%%

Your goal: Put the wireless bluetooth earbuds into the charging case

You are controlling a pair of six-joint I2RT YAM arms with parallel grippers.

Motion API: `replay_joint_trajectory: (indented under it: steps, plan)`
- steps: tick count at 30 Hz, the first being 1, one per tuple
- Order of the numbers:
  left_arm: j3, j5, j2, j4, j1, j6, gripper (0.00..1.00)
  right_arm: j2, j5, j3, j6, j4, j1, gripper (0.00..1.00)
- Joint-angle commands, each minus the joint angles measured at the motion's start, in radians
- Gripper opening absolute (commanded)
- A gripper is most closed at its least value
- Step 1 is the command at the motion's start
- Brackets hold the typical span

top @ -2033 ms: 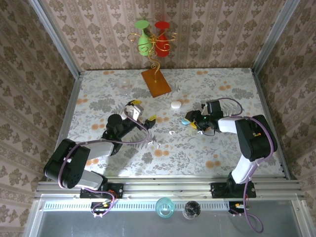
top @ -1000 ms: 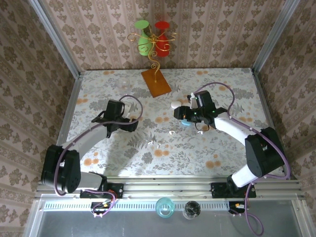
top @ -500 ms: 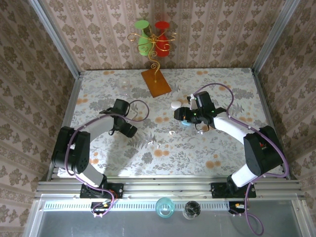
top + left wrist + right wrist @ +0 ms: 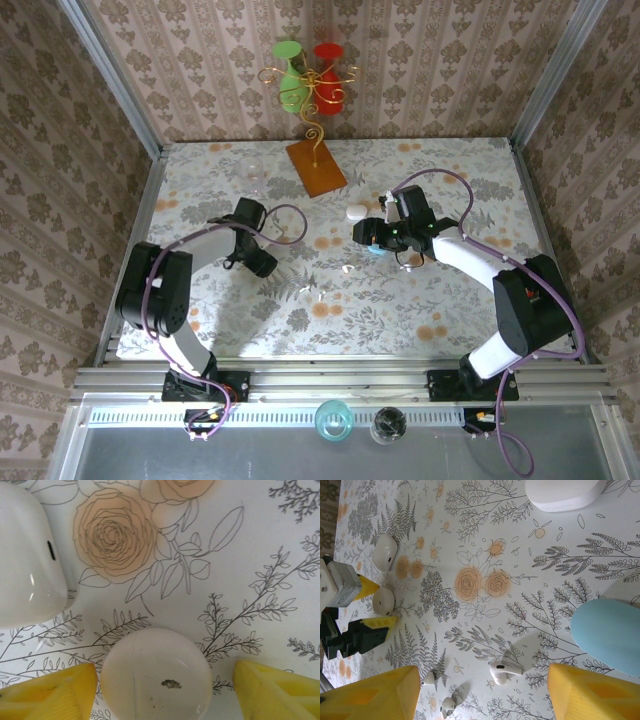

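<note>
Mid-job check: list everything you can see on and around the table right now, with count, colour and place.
white cases: three, white; one between the left gripper's fingers, one just past it, one near the table's middle.
light-blue case: one, light blue, beside the right gripper.
earbuds: three, whitish, loose on the cloth between the arms.
glass ornament: one, green and red on gold wire with an orange-brown base, at the back wall.
cups: two, one teal and one dark, on the front ledge.
tablecloth: one, pale floral, covering the table.
left gripper: one, yellow fingers, open around a white case.
right gripper: one, yellow fingers, open, above the earbuds.
</note>
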Motion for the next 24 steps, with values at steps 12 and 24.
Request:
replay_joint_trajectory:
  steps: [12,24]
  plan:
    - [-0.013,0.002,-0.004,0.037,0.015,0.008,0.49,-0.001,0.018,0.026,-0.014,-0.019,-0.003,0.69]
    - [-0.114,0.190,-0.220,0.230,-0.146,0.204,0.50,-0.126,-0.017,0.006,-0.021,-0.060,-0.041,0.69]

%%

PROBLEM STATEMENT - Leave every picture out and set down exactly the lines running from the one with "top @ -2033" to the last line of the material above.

SOLUTION TO THE EXERCISE -
top @ -2033 ms: 
top @ -1000 ms: 
top @ -500 ms: 
top + left wrist + right wrist @ +0 ms: 

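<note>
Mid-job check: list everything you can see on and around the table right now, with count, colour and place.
white cases: three, white; one between the left gripper's fingers, one just past it, one near the table's middle.
light-blue case: one, light blue, beside the right gripper.
earbuds: three, whitish, loose on the cloth between the arms.
glass ornament: one, green and red on gold wire with an orange-brown base, at the back wall.
cups: two, one teal and one dark, on the front ledge.
tablecloth: one, pale floral, covering the table.
left gripper: one, yellow fingers, open around a white case.
right gripper: one, yellow fingers, open, above the earbuds.
</note>
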Motion for the next 24 steps, with values at steps 12 and 24.
Request:
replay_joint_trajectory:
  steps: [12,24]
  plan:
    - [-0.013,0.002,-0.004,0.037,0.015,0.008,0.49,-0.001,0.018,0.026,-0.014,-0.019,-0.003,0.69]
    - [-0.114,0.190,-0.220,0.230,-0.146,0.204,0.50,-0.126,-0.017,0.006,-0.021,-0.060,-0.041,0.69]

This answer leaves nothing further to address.